## GOAL OF THE EXERCISE
I need the number of lines in the data that contain the word "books", and nothing beyond it.

## EXERCISE DATA

[Start of section]

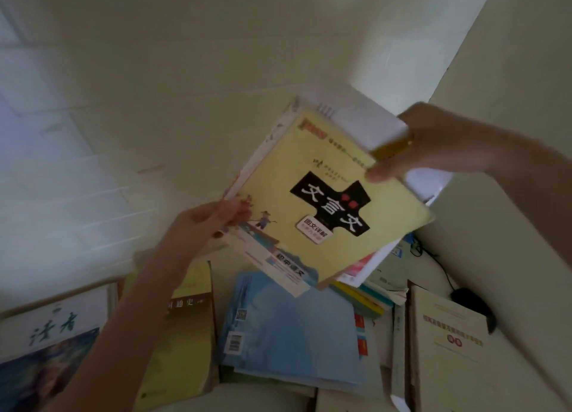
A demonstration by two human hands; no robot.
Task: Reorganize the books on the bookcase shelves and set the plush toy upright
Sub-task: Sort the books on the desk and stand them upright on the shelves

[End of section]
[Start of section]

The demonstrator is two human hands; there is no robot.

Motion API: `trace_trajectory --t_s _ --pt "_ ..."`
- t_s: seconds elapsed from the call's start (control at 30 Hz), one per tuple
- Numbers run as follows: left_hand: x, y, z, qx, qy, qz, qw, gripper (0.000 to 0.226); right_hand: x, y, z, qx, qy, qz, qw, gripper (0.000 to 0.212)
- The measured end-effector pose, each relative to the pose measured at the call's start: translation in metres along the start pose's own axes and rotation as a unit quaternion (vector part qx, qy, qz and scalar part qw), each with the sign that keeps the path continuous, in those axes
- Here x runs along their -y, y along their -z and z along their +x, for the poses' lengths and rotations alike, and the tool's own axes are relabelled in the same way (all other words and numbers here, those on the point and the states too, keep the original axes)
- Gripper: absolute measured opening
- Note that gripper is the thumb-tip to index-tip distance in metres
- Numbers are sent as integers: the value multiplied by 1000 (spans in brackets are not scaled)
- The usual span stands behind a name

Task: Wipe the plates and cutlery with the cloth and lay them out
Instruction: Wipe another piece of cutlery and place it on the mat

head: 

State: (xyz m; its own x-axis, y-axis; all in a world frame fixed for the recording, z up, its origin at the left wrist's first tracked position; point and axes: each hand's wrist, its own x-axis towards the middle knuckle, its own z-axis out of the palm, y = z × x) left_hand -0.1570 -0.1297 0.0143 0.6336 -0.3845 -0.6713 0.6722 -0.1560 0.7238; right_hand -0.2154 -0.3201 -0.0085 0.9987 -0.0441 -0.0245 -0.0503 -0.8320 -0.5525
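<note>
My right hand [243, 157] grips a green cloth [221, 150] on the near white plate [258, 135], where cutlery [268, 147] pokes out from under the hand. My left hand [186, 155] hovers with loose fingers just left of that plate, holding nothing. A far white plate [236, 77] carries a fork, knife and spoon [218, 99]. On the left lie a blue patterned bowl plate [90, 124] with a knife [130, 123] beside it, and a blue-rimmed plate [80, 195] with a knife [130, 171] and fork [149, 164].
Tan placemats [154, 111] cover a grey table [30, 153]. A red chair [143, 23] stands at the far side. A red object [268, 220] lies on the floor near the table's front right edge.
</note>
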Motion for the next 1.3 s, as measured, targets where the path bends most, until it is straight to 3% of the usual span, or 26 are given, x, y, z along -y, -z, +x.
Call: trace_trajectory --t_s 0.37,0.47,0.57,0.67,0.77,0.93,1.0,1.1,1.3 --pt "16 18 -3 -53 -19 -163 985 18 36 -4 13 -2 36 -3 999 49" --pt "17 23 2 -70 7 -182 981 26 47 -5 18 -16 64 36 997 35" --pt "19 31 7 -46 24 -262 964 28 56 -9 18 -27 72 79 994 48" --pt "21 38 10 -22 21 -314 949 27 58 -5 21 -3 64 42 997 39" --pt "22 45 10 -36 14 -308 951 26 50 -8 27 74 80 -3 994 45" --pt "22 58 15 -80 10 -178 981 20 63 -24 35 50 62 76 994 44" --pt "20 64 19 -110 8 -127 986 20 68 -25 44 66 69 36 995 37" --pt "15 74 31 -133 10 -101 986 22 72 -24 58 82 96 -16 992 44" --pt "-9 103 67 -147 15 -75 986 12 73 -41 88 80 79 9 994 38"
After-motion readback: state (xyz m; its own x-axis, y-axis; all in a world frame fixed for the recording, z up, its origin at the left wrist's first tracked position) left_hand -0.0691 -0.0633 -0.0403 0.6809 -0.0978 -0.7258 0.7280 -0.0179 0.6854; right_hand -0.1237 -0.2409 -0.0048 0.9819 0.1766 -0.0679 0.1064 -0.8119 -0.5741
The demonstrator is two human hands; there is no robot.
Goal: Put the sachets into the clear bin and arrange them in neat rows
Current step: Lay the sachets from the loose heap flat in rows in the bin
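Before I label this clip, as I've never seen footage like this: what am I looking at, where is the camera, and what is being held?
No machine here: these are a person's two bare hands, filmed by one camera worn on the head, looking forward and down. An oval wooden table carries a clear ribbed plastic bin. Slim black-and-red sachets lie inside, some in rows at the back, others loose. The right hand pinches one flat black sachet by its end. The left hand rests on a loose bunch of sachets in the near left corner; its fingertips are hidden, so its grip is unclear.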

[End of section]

## TASK RESULT
2